▸ **What the exercise asks**
Copy out each line in the material below that has the word "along".

▸ **Dataset content**

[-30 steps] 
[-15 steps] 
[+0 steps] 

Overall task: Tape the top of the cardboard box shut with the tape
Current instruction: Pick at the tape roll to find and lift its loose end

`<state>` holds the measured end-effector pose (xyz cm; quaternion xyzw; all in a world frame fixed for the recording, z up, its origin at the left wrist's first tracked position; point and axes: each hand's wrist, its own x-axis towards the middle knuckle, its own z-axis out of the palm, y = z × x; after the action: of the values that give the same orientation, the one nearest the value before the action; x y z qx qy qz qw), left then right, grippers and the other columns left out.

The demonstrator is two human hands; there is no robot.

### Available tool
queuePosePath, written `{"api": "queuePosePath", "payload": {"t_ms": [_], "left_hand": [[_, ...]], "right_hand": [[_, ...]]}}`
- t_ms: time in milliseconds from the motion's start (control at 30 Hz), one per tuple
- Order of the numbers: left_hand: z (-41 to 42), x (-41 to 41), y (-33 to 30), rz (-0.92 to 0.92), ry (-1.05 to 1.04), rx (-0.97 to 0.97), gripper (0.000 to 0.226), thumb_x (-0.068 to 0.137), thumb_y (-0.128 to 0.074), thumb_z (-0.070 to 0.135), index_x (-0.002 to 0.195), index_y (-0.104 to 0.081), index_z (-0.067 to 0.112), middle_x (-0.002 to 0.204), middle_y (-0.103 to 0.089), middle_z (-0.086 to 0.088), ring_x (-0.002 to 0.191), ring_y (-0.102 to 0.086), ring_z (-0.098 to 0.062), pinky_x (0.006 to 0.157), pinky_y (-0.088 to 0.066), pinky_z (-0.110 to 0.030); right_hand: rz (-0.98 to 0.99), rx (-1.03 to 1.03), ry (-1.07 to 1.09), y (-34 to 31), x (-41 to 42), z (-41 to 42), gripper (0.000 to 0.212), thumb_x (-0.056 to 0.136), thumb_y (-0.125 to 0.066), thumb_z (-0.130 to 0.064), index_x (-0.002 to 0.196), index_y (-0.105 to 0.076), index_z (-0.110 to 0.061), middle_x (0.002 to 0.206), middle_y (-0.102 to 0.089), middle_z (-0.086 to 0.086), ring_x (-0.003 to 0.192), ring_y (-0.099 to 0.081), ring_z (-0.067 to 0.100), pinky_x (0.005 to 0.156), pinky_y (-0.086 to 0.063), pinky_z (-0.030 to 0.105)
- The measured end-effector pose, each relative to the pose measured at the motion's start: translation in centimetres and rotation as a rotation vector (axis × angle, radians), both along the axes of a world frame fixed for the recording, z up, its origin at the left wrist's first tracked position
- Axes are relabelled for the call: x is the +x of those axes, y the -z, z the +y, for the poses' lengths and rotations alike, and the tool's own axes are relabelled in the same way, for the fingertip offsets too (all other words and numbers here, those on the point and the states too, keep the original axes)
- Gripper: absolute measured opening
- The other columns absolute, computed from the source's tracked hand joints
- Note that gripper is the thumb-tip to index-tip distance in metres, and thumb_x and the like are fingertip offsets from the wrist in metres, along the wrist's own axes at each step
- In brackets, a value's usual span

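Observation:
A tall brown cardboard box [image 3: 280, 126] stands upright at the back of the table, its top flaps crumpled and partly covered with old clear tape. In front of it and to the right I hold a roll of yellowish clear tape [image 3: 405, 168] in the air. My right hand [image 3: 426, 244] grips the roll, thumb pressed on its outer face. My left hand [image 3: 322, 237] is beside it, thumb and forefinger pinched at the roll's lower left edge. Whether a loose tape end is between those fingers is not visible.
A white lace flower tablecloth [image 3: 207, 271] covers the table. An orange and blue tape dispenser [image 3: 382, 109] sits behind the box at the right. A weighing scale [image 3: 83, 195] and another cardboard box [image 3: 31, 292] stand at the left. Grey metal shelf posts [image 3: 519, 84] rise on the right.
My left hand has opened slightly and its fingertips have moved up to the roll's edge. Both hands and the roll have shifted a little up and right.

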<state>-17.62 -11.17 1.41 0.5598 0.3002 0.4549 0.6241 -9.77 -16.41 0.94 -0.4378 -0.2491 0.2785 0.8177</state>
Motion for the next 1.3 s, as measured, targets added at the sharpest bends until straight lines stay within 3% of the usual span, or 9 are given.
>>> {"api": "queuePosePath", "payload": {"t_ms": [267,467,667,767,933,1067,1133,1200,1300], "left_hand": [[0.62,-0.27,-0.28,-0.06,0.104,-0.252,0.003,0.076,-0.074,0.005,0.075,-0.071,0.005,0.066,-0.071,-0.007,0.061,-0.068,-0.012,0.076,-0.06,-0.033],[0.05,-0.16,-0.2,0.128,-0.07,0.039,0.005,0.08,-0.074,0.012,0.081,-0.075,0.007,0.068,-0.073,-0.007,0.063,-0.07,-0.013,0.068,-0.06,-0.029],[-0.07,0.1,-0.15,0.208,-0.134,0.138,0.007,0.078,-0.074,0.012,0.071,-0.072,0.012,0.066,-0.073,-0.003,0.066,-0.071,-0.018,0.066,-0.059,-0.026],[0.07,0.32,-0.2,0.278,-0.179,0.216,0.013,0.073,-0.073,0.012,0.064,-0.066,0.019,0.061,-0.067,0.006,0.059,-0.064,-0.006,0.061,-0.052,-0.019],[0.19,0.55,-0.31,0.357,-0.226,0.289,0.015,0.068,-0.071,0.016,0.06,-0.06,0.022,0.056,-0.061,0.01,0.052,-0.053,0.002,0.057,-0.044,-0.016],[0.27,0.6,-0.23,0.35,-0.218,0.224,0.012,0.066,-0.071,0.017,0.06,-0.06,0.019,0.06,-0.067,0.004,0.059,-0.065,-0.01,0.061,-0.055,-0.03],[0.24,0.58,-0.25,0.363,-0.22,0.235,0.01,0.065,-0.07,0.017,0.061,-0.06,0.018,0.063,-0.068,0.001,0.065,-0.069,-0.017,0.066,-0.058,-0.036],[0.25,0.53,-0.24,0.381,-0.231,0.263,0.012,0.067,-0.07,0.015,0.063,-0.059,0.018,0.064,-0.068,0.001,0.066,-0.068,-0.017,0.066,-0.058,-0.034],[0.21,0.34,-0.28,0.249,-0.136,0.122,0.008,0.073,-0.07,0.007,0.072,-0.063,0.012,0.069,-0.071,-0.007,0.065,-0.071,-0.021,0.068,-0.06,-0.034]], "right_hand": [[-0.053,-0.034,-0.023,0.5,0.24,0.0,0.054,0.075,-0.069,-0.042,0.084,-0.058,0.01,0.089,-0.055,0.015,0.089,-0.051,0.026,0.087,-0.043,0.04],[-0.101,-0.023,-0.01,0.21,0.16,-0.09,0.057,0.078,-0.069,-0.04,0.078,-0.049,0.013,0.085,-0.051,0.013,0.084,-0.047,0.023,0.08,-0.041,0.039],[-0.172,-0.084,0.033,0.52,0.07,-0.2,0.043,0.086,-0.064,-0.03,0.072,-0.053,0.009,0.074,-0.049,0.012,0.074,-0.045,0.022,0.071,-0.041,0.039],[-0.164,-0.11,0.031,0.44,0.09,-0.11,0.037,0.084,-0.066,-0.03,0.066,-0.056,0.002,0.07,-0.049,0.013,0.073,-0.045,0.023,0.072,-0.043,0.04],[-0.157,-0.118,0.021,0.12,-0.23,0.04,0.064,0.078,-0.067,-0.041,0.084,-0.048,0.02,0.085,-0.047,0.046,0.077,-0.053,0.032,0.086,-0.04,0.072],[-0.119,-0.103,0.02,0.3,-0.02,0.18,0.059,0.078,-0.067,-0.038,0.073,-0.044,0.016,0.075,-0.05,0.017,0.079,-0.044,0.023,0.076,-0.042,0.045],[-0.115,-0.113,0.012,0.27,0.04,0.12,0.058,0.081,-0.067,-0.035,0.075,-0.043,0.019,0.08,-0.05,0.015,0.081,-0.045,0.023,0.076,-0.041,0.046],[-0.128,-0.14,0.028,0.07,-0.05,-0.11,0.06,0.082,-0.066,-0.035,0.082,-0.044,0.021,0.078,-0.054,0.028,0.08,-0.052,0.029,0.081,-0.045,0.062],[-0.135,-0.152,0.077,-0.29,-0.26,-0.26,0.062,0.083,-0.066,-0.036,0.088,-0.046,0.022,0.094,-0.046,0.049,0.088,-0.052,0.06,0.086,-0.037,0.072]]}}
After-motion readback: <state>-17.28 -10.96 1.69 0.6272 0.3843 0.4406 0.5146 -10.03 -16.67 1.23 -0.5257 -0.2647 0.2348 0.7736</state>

▸ **Solution for this problem**
- The measured end-effector pose, each relative to the pose measured at the motion's start: translation in centimetres and rotation as a rotation vector (axis × angle, radians), both along the axes of a world frame fixed for the recording, z up, its origin at the left wrist's first tracked position
- Note that gripper is the thumb-tip to index-tip distance in metres, and thumb_x and the like are fingertip offsets from the wrist in metres, along the wrist's own axes at each step

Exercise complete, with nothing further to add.